--- Assignment ---
Transcribe everything in the listing below exactly, except the pictures.

------------------------------------------------------------------------

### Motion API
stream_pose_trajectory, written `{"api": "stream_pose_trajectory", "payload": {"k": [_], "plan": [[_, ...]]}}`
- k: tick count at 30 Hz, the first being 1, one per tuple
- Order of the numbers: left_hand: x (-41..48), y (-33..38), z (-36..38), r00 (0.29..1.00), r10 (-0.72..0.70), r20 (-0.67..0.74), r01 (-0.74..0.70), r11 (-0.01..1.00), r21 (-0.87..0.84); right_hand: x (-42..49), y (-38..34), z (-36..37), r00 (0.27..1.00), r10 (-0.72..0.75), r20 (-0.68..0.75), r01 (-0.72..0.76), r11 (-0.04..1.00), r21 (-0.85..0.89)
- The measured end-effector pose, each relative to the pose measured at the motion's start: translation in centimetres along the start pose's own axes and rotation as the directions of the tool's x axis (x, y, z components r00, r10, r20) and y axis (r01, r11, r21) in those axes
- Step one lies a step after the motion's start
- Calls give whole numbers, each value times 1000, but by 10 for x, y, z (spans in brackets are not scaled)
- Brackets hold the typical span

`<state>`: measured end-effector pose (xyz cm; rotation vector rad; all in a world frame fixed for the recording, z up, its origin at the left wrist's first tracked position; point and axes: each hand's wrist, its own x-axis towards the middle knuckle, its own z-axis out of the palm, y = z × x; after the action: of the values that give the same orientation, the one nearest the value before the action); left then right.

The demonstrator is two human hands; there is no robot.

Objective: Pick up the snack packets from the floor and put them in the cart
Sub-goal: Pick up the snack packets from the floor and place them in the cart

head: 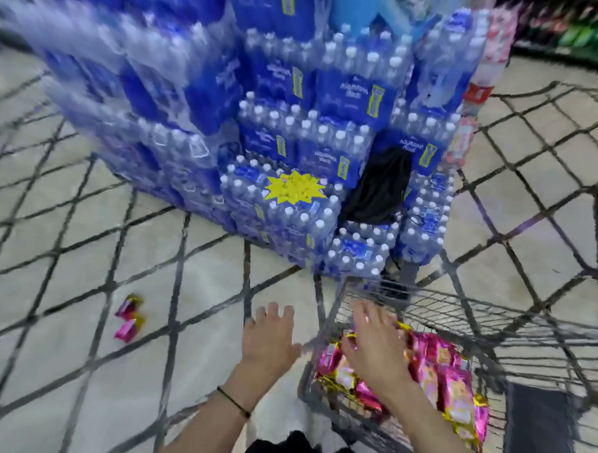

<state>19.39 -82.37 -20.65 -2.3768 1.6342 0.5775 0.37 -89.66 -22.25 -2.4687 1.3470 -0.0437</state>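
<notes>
Below, my right hand (376,346), fingers (365,315) spread and holding nothing, hovers over pink-and-gold snack packets (448,380) piled in the cart (475,307); their count is unclear. My left hand (270,334), likewise spread and empty, hangs just beside the cart's wall. Two loose packets (129,318) lie on the floor (202,290) well to its left, end to end, long axes running away from me.

Your head camera looks steeply down and forward, close over the cart (424,300), facing the water-bottle stack (295,123) beyond it.
</notes>
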Motion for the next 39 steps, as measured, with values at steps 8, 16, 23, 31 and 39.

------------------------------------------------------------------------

--- Expected answer ---
### Motion API
stream_pose_trajectory, written `{"api": "stream_pose_trajectory", "payload": {"k": [_], "plan": [[_, ...]]}}`
- k: tick count at 30 Hz, the first being 1, one per tuple
- Order of the numbers: left_hand: x (-41..48), y (-33..38), z (-36..38), r00 (0.29..1.00), r10 (-0.72..0.70), r20 (-0.67..0.74), r01 (-0.74..0.70), r11 (-0.01..1.00), r21 (-0.87..0.84); right_hand: x (-42..49), y (-38..34), z (-36..37), r00 (0.27..1.00), r10 (-0.72..0.75), r20 (-0.68..0.75), r01 (-0.72..0.76), r11 (-0.04..1.00), r21 (-0.85..0.89)
- The measured end-effector pose, each relative to the pose measured at the motion's start: translation in centimetres along the start pose's own axes and rotation as the directions of the tool's x axis (x, y, z components r00, r10, r20) and y axis (r01, r11, r21) in those axes
- Step one lies a step after the motion's start
- Calls give whole numbers, each value times 1000, but by 10 for x, y, z (spans in brackets are not scaled)
- Brackets hold the typical span

`<state>`: measured end-effector pose (xyz cm; rotation vector rad; all in a world frame fixed for the recording, z up, its origin at the left wrist's first tracked position; point and axes: each hand's wrist, its own x-axis towards the middle knuckle, its own z-axis out of the palm, y = z × x; after the action: of the values that give the same orientation, the one nearest the value before the action); left then right.

The demonstrator is two human hands; there is no robot.

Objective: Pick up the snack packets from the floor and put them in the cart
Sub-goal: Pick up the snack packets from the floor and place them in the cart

head: 

<state>19.39 -82.37 -20.65 -2.3768 1.6342 0.5775 0.37 -89.66 -22.25 -2.4687 1.3470 -0.0437</state>
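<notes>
Below, my right hand (376,346), fingers (365,315) spread and holding nothing, hovers over pink-and-gold snack packets (448,380) piled in the cart (475,307); their count is unclear. My left hand (270,334), likewise spread and empty, hangs just beside the cart's wall. Two loose packets (129,318) lie on the floor (202,290) well to its left, end to end, long axes running away from me.

Your head camera looks steeply down and forward, close over the cart (424,300), facing the water-bottle stack (295,123) beyond it.
</notes>
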Motion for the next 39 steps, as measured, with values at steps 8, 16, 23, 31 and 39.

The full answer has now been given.